In the entries below, find the line containing "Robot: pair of". Write out that line and all lines after it, exactly, and nothing else.

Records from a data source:
[Start of section]

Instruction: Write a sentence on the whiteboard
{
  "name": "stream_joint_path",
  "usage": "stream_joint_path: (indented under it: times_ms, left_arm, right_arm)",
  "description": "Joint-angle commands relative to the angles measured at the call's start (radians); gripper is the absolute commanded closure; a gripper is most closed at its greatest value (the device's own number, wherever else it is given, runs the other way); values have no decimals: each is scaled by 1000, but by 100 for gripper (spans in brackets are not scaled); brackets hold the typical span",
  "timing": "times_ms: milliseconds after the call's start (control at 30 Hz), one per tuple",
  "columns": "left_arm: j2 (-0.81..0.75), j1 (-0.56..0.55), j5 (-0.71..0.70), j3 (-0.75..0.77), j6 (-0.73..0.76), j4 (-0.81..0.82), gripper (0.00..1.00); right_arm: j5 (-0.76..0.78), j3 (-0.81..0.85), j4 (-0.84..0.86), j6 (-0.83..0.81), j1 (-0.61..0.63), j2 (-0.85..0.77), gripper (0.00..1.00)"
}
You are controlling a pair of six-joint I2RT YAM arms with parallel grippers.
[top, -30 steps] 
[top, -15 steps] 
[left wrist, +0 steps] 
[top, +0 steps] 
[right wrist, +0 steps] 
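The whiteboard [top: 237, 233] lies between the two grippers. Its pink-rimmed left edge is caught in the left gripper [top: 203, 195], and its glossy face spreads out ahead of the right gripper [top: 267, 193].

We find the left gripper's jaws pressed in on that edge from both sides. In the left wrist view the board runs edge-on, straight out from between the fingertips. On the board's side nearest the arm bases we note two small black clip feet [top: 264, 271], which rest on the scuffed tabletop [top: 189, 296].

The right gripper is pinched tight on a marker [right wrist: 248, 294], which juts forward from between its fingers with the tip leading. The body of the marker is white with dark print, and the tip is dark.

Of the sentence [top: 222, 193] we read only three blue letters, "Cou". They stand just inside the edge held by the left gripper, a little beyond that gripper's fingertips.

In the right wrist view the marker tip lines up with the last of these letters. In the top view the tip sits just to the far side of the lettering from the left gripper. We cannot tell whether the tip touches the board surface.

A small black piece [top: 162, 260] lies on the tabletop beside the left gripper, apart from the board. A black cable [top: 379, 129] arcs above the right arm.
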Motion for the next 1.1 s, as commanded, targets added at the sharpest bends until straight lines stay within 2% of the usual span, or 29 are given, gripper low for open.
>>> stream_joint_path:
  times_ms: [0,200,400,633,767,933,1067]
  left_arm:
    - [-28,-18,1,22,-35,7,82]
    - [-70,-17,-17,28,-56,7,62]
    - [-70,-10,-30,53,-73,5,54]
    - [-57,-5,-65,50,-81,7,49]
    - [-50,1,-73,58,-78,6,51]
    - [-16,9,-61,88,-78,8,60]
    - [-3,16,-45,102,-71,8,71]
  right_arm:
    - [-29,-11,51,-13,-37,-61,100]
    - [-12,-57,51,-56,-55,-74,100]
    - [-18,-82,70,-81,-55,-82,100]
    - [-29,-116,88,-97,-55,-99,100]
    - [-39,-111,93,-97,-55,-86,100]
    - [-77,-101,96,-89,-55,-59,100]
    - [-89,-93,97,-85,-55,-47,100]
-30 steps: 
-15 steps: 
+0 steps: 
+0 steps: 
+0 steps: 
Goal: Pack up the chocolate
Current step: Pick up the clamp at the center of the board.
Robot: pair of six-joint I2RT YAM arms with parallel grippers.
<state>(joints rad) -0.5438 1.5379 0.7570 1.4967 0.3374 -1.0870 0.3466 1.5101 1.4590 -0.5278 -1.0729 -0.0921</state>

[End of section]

• **Written solution**:
Robot: pair of six-joint I2RT YAM arms with parallel grippers.
<state>(joints rad) -0.5438 1.5379 0.7570 1.4967 0.3374 -1.0870 0.3466 1.5101 1.4590 -0.5278 -1.0729 -0.0921</state>

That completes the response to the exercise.